Gibson Dunn
- Headquarters: Los Angeles, California
- No. of offices: 23
- No. of attorneys: 2,200+
- Major practice areas: Litigation, General Practice
- Key people: Barbara L. Becker (chair)
- Revenue: US$4.211 billion (2025)
- Profit per equity partner: US$8.89 million (2025)
- Date founded: 1890
- Company type: Law firm
- Website: gibsondunn.com

= Gibson Dunn =

American law firm

Gibson, Dunn & Crutcher LLP is an American multinational white-shoe law firm. Founded in 1890, the firm has more than 2,200 attorneys and 1,000 staff in 22 offices across the world, including North America, Europe, Asia, and the Middle East.

==History==
Gibson Dunn was founded in May 1890 by John D. Bicknel and Walter Trask.
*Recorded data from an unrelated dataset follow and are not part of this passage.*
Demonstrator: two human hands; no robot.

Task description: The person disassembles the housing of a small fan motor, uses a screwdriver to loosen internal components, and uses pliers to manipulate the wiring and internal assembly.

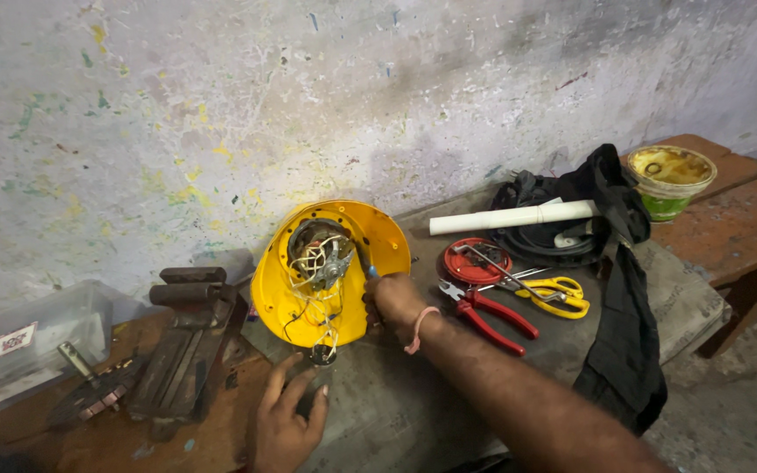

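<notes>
- Two bare hands work at a yellow housing [308,302] that stands tilted on edge near the middle of a grey worktop [413,412], just in front of the paint-flecked wall [221,105].
- One side of the housing is open toward the camera: a round, dish-like yellow shell with a dark motor core [319,250] in its upper middle, wrapped in pale wire loops, and thin dark wires trailing down to a small black part at its lower edge.
- Right hand [393,302]: closed around a blue-handled tool [371,272] whose tip points into the shell's right side; a pink band circles the wrist.
- Left hand [286,420]: open, fingers spread, lying on the worktop just below the housing, gripping nothing.
- Several things lie to the right: red-handled pliers [492,315], yellow scissors [554,293], a red round lid [475,261], a white pipe [510,217], black cloth [624,350] and a yellow-rimmed tub [669,180].
- One rusty vise [190,342] sits to the left, near a clear plastic box [28,346].
</notes>
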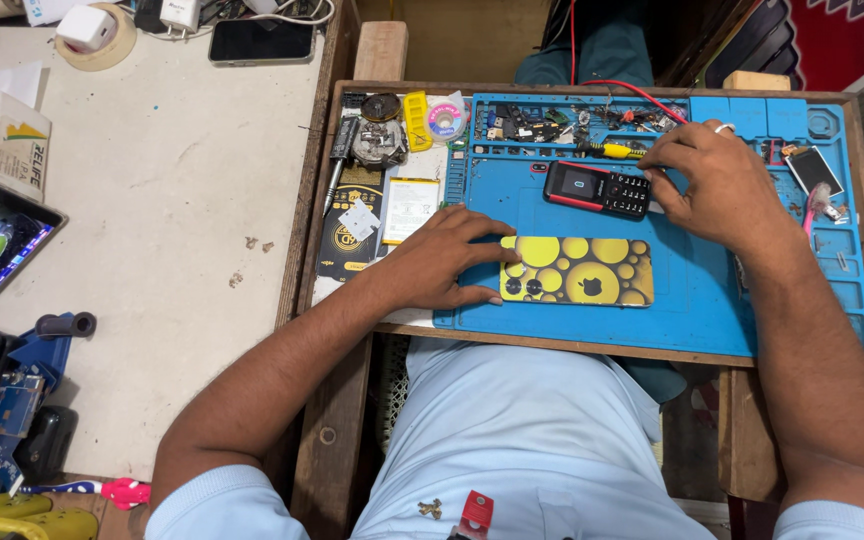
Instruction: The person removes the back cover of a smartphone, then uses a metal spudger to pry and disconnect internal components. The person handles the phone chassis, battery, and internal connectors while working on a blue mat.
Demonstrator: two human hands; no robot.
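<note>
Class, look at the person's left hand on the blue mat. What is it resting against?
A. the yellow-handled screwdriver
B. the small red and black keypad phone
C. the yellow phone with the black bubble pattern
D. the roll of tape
C: the left hand lies with its fingers on the end of the yellow phone, while the right hand is at the keypad phone.

the work mat (692, 300) was bright blue, set in a brown wooden tray (602, 348). the phone (577, 271) at the left hand (442, 262) wore a yellow back patterned with black-edged circles of mixed sizes. the small keypad phone (597, 189) by the right hand (717, 180) was red with a black face and keys. a yellow-handled screwdriver (617, 151) lay on the mat. the person's shirt (512, 440) was pale blue. the table (152, 220) beside was off-white.
</note>
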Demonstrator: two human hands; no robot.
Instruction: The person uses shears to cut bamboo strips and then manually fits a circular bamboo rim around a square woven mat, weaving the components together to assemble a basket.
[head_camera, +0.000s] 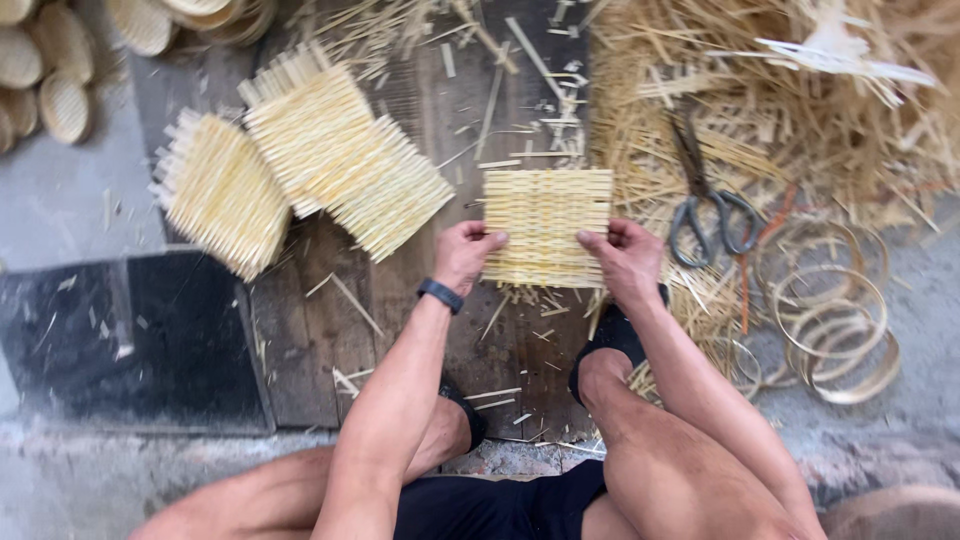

In 1897, Judge James Gibson joined the firm. Six years later, at the suggestion of mutual client Henry E. Huntington, the firm merged with the law firm of former Los Angeles city attorney William Ellsworth Dunn and assistant city attorney Albert Crutcher, forming Bicknell, Gibson, Trask, Dunn & Crutcher, while creating the largest law firm in Los Angeles at the time. In 1911, the firm was renamed Gibson, Dunn & Crutcher.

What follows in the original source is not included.